Smart AgriFood: Brondelli, la ricerca 2025 richiede nuove professionalità nel settore.

Smart AgriFood: Brondelli, la ricerca 2025 richiede nuove professionalità nel settore.

Smart AgriFood: Brondelli, la ricerca 2025 richiede nuove professionalità nel settore.

Innovazione Digitale nel Settore Agroalimentare: Risultati della Ricerca 2025

MILANO (ITALPRESS) – Il settore agroalimentare italiano sta vivendo una trasformazione digitale senza precedenti, come evidenziato dalla Ricerca 2025 recentemente presentata dall’Osservatorio Smart AgriFood presso il Politecnico di Milano. Ma a che punto siamo realmente? I dati parlano chiaro: il mercato italiano delle soluzioni tecnologiche per l’agricoltura ha raggiunto nel 2023 un valore di 2,5 miliardi di euro, con una crescita del 9% rispetto al 2024. Questo è un segnale positivo, considerando la flessione dell’8% registrata nell’anno precedente.
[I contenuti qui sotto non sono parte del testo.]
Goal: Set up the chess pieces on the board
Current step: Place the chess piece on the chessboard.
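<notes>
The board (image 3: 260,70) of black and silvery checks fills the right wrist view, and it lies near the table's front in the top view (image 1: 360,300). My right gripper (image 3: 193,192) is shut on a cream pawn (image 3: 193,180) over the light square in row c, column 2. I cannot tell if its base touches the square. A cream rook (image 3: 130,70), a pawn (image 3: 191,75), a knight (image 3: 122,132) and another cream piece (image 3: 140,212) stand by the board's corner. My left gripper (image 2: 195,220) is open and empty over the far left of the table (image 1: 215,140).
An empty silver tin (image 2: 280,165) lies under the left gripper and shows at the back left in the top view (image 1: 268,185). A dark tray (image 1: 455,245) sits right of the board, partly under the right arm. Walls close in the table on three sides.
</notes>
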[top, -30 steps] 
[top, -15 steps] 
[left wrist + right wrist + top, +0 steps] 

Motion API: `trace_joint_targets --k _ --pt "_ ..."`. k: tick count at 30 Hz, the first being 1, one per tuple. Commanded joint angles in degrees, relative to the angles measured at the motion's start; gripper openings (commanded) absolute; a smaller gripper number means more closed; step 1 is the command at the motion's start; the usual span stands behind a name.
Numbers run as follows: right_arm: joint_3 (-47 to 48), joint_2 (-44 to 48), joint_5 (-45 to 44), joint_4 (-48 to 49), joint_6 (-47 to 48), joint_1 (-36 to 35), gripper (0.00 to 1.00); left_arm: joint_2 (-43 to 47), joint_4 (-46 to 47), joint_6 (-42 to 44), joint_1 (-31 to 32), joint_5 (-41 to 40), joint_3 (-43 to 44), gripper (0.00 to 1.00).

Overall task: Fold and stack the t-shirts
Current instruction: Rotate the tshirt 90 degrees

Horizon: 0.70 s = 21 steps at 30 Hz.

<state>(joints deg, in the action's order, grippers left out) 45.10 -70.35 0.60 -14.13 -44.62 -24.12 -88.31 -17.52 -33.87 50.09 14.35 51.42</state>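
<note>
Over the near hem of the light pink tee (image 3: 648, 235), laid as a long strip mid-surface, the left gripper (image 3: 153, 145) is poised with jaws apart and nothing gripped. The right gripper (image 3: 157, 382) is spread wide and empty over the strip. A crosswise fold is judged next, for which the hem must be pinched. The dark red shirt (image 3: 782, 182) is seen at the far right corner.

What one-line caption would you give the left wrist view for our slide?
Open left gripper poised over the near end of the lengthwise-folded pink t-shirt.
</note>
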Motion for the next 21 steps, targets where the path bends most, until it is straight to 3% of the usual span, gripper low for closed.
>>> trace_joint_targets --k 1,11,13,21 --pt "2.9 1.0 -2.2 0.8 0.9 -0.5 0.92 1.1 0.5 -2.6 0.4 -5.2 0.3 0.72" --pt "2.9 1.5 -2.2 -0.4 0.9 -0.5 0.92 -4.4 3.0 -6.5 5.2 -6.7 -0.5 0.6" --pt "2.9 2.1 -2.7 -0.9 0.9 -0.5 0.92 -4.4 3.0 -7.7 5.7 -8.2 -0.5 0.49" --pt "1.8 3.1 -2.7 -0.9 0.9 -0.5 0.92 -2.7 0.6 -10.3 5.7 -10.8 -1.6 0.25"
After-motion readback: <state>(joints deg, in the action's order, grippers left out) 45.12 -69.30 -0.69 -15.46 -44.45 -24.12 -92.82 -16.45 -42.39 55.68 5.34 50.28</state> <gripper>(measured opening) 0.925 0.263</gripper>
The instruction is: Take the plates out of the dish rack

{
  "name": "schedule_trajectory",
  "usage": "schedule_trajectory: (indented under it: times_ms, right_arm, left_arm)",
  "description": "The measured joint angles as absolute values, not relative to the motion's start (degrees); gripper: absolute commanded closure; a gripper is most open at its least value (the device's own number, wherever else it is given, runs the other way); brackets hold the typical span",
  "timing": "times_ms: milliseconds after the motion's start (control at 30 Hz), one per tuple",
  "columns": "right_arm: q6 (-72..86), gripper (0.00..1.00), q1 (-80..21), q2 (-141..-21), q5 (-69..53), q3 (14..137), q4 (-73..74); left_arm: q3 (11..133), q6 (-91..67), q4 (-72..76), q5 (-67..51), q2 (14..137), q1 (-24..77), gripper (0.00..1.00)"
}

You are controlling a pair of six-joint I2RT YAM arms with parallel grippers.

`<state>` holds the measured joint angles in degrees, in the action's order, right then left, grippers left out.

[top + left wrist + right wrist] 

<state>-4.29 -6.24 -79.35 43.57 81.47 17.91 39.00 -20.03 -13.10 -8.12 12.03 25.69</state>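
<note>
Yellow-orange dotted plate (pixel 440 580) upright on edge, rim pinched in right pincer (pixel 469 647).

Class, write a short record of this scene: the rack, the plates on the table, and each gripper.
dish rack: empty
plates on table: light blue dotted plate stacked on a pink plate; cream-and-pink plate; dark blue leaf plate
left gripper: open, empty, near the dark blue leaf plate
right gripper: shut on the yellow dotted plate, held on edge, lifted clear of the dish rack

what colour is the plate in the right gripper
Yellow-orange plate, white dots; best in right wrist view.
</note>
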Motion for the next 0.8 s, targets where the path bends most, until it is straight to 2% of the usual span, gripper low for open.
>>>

Nonostante questi progressi, emergono criticità significative. Solo il 10% della Superficie Agricola Utilizzata (SAU) è gestito tramite tecnologie avanzate di agricoltura 4.0, un incremento modesto rispetto al 9,5% del 2022. Questa mancanza di crescita può essere attribuita alla concentrazione degli investimenti; il 42% dei fondi è andato a quelle aziende che avevano già investito in tecnologia in passato.

Ostacoli all’Adozione delle Tecnologie Avanzate

“L’agricoltura italiana non è in ritardo nell’adozione di tecnologie digitali, ma piuttosto a causa di problematiche organizzative e culturali”, ha affermato Luca Brondelli di Brondello, vicepresidente di Confagricoltura e presidente dell’ente di formazione Enapra. La frammentazione delle strutture aziendali, la carenza di competenze, le politiche non sempre coordinate e la burocrazia complessa per accedere agli incentivi sono tra le principali cause del ritardo.

Durante il dibattito relativo al Rapporto, Brondelli ha enfatizzato la necessità di un intervento mirato per ridurre il gap tecnologico nel settore primario. “È fondamentale investire nelle infrastrutture digitali e nella formazione delle figure professionali che utilizzeranno le nuove tecnologie”, ha suggerito. Non è sufficiente un supporto economico; serve anche una tracciabilità efficace delle filiere che adottano pratiche di agricoltura 4.0 per massimizzare il valore aggiunto e garantire una sostenibilità concreta, sia ambientale che economica.

La Ricerca dell’Osservatorio Smart AgriFood indica che vari fattori ostacolano la diffusione delle tecnologie innovative: un sistema di incentivazione ancora insufficiente e la diminuzione della redditività delle imprese. Inoltre, c’è una necessità crescente di nuove professionalità e competenze per utilizzare al meglio software e macchinari, fattore che innalza anche le preoccupazioni relative alla gestione dei dati generati dall’intelligenza artificiale.

In questo contesto, si registra una crescente esigenza di ottimizzare i processi produttivi attraverso soluzioni basate sull’intelligenza artificiale. Tra le novità, i Farm Management Information System hanno visto un incremento del 17% rispetto al 2024, mentre i Decision Support System (DSS) sono aumentati del 26%. Questo trend riflette un investimento crescente in macchinari connessi (+2% rispetto al 2024) e sistemi di controllo (+3%). La crescente attenzione verso tali tecnologie non passa inosservata agli investitori: a livello globale, le startup del settore agrifood hanno raccolto 11,5 miliardi di dollari, con una crescita del 21% rispetto all’anno precedente.

Nonostante le sfide, ci sono segnali positivi che suggeriscono una propensione crescente agli investimenti. Circa il 37% degli agricoltori italiani indica l’intenzione di investire in macchinari connessi, mentre il 34% considera l’acquisto di sistemi di monitoraggio come una priorità strategica. Questo cambiamento rappresenta una risposta diretta alla necessità di affrontare le sfide legate al cambiamento climatico e alle malattie delle piante.

Il panorama agroalimentare italiano è in evoluzione e richiede un approccio proattivo in termini di investimenti e formazione. La chiave per un futuro sostenibile nel settore risiede nell’adozione di pratiche digitali che possano non solo ottimizzare i processi produttivi, ma anche garantire un valore aggiunto alla filiera agroalimentare. L’innovazione è essenziale per affrontare le sfide del presente e del futuro.

Fonti ufficiali: Osservatorio Smart AgriFood, Confagricoltura, Politecnico di Milano.